Last year, Harvard researchers published their analysis of blood and diet data from 727 middle-aged women who participated in the famous Nurses' Health Study:  The results indicate a key role for omega-3s in reducing CVD-related markers of inflammation:  “In conclusion, this study suggests that dietary (n-3) fatty acids [omega-3s] are associated with levels of these biomarkers reflecting lower levels of inflammation and endothelial activation, which might explain in part the effect of these fatty acids in preventing cardiovascular disease.”

While omega-3s reduce markers of inflammation, their beneficial impacts on CVD risk may not be based primarily on their antiinflammatory effects.  In a recent study, supplemental DHA restored normal artery cell function in children with high cholesterol levels, even though it increased levels of total and LDL cholesterol (it also raised HDL cholesterol levels, which reduces CVD risk) and had no effect on markers for inflammation.  As the researchers said, “FMD [flow-mediated dilation of the brachial artery] increased significantly after DHA supplementation … without affecting biomarkers for oxidative stress, inflammation or ADMA. DHA supplementation was associated with increased levels of total cholesterol, LDL- and HDL cholesterol concentrations…”

British cardiology researcher Phillip Calder of the University of Southampton summarized the evidence on omega-3s, inflammation, and CVD prevention in a 2004 review article worth quoting at length:

  • “Substantial evidence from epidemiological and case-control studies indicates that consumption of fish, fatty fish and long-chain n-3 PUFAs [omega-3s] reduces the risk of cardiovascular mortality. Secondary prevention studies using long-chain n-3 PUFAs [omega-3s] in patients post-myocardial infarction [after a heart attack] have shown a reduction in total and cardiovascular mortality, with an especially potent effect on sudden death.
  • “ Long-chain n-3 PUFAs [omega-3s] have been shown to decrease blood triacylglycerol (triglyceride) concentrations, to decrease production of chemoattractants, growth factors, adhesion molecules, inflammatory eicosanoids and inflammatory cytokines, to lower blood pressure, to increase nitric oxide production, endothelial relaxation and vascular compliance, to decrease thrombosis (blood clotting) and cardiac arrhythmias and to increase heart rate variability.

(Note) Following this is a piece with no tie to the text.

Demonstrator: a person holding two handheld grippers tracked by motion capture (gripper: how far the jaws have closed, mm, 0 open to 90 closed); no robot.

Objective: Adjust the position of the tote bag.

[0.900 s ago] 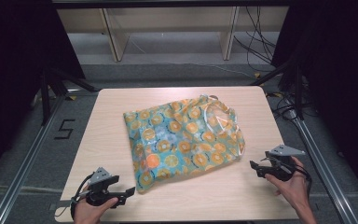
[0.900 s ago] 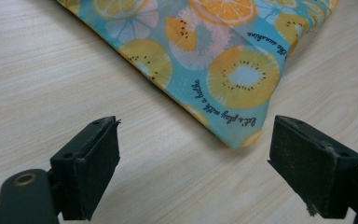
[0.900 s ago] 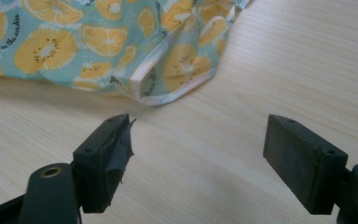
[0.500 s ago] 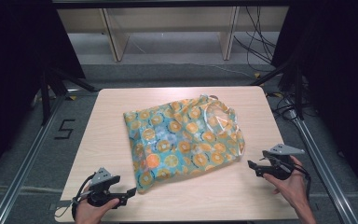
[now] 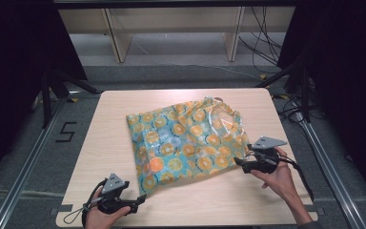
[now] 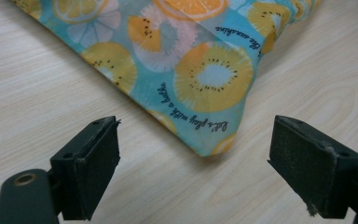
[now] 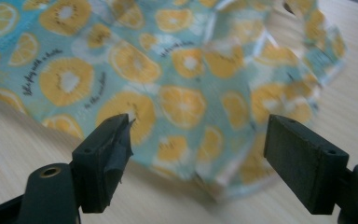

  • “These mechanisms most likely explain the primary and secondary cardiovascular protection afforded by long-chain n-3 PUFA [omega-3] consumption. A recent study suggests that long-chain n-3 PUFAs [omega-3s] might also act to stabilize advanced atherosclerotic plaques, perhaps through their anti-inflammatory effects. As a result of the robust evidence in their favour, a number of recommendations to increase intake of long-chain n-3 PUFAs [omega-3s] have been made.”

See your doctor and eat more fish, veggies, and fruit

Regardless of what research determines about the relative importance of inflammation and imbalanced blood fats, you can’t protect yourself unless you know your cholesterol and inflammation status.  So visit your doctor, get the needed blood tests, and make a plan based on the best evidence.  Statins may be indicated, and your physician will likely tell you that omega-3s and antioxidant-rich fruits and vegetables (notably berries and greens), too, can play a powerful role in prevention.